Friday, March 6, 2015

Friday Afternoon Love (at home) (guitar sounds & camera angles)

Hi, my Darling,

Happy Friday and TGIF and all that, even though TGIF is a regular day for me, lol. But, it's a nice day, and I like your post a few minutes ago, of your friend's picture. Is that Boulder, Colorado? It sure is beautiful. Two places I have always wanted to see in the western U.S. are the Grand Canyon and the Rocky Mountains, so we will have to go to both.  :):)

I have been home for a while, and have just been reading and cleaning. It was really windy earlier, so I didn't wanna do anything outdoors, but the wind seems to have died down so I may venture out pretty soon. Don't know where yet, but nothing major because I've gotta head back to Pearl's in two hours. I hope you are enjoying your day. I am checking your 10 day forecast at weather.com, and it looks like the temps will be coming up a bit next week, so hopefully Spring is in the air, and lots of fun stuff with it.

I Love You, Sweet Baby! Enjoy the rest of your afternoon and I will check back in at Pearl's.

xoxoxoxoxoxoxoxoxoxoxoxoxoxoxoxoxoxoxoxo  :):)

6:45pm : I am home. It's a warm night and still windy, so I think I'll wait a while for my walk. Brian noticed the same thing about that lens that I mentioned about videotape the other day, the shallow depth of field. With that lens, it's practically nonexistent, or maybe it was just set that way for the video clip. But anyhow, that's what I was saying about the look of videotape, at least on TV and especially with soap operas. There is an artificiality to it that I never was able to put my finger on. It's like a sheen or something, a lack of grain. But it's also that shallow depth of field.......

Well, I am either gonna watch one of the movies from my Warner Gangsters collection, or an episode of Season 7 of "The X-Files", which I just started last week. Then I'll go for my walk, and I will of course be back at the usual time at Pearl's.

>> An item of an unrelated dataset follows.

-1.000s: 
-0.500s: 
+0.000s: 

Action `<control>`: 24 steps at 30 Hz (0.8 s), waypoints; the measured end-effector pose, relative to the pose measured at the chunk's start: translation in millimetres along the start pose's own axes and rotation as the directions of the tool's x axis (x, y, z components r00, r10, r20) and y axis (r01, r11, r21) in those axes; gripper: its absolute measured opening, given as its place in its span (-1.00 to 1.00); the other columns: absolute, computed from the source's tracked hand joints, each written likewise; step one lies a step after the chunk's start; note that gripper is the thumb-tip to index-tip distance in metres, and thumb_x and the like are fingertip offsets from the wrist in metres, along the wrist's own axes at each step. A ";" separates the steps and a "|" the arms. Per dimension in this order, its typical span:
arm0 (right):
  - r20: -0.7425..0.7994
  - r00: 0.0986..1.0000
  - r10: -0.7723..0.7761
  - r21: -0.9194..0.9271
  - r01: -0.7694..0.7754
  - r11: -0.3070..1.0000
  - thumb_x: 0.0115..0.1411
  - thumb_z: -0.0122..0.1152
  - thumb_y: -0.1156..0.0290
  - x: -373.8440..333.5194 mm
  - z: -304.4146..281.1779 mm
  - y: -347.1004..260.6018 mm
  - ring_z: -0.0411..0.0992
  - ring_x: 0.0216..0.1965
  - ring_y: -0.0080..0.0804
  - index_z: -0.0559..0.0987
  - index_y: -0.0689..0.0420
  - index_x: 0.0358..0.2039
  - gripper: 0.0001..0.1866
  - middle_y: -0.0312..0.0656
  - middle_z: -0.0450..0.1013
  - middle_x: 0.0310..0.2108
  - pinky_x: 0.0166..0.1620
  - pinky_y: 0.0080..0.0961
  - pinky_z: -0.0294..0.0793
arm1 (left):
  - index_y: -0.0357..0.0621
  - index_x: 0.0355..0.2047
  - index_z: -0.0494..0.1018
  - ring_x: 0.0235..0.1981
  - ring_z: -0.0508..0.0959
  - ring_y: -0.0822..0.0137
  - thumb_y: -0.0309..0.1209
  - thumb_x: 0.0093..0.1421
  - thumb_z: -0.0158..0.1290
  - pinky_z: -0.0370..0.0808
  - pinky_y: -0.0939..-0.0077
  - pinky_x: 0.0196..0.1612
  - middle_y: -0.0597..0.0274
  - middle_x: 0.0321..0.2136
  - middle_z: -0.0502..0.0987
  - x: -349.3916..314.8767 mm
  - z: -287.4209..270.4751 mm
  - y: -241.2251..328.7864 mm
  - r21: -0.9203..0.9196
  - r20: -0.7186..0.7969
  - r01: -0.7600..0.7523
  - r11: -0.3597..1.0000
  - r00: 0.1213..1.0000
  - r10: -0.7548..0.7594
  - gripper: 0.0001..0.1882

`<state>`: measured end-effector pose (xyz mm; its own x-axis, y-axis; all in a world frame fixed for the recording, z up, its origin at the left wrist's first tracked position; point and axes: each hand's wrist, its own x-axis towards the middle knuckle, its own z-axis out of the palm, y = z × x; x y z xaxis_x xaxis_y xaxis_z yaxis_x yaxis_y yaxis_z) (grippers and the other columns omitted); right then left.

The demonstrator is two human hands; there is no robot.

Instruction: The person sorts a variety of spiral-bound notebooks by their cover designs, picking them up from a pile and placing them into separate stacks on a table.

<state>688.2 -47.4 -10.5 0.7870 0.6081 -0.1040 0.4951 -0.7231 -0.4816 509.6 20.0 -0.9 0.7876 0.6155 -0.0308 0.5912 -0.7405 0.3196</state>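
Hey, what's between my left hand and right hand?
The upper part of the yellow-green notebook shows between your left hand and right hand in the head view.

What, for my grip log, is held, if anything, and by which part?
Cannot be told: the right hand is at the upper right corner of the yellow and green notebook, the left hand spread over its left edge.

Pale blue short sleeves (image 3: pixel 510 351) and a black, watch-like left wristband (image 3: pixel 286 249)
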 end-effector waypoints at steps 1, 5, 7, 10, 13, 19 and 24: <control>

I Love You! xoxoxoxoxoxoxoxoxoxoxoxoxoxoxoxoxoxoxoxo  :):)

11:55pm : Happy Late Night, Sweet Baby. All is quiet at Pearl's kitchen table........except for the chirping of a nightbird in the backyard. It's the warm night that has him making such a racket, and I am wondering what kind of bird it is. A nightingale, perhaps? Whoever he is, he sure is talkative.  :)

I hope you had a nice Friday. I am just looking at Youtube vids of Bobby Fuller Four, because I love that early electric guitar sound - the sound of a Fender Strat plugged into a Fender tube amp. You can't get that clean but muscular sound any more unless you have the vintage equipment, but anyway, I really like that kind of guitar playing, where you can hear the individual notes and strings. There was a sound in the mid-60s, tube amps with added echo, that sounded awesome. Then distortion pedals came in around 1967 and changed the whole ballgame, and that created a whole new bunch of cool sounds, but that Strat & Fender Tube Amp sound kinda got lost forever. Also, Strats became popular and mass produced, so the early ones sound best.

Well, enough "tech talk" for now. The sound itself can do the talking. I was also thinking of the last two Ozu films we've seen at CSUN, and even though they might not be your style, and probably not the kind of filmmaking you are used to, it might be cool for you to one day see them, just because you are a camera operator (just one aspect of your overall job description), and it would be interesting, I think, to watch how and where Ozu places his camera and how it affects a scene. He is extreme in that he does not move the camera much at all. It is generally static, which is completely at odds with techniques of modern filmmaking. And yet, it is still instructive to see where he places it, and how it participates in the storytelling. Also, he does occasionally (just a few times in a movie) use a tracking shot, or a crane shot. And when he does use a moving camera thusly, it really stands out because the film has been so still up to that point.

The camera is still, and he has his actors contribute all the motion in his motion picture. That, and he changes angle and perspective through editing. Anyway, it is instructive to see, I think. You know, a person could watch Ozu and think - "man, where's the No-Doz? I'm gonna fall asleep". But then, another person could watch and think, "You know, in a certain, quiet way, these are some of the greatest films I've ever seen". That's how I feel especially about the last two, "Late Spring" and "Early Summer", but overall about all of his films that we've seen.

Anyhow, just a few thoughts for the evening. It's super late and you are probably already asleep, so I will send Sweet Dreams and see you in the morn.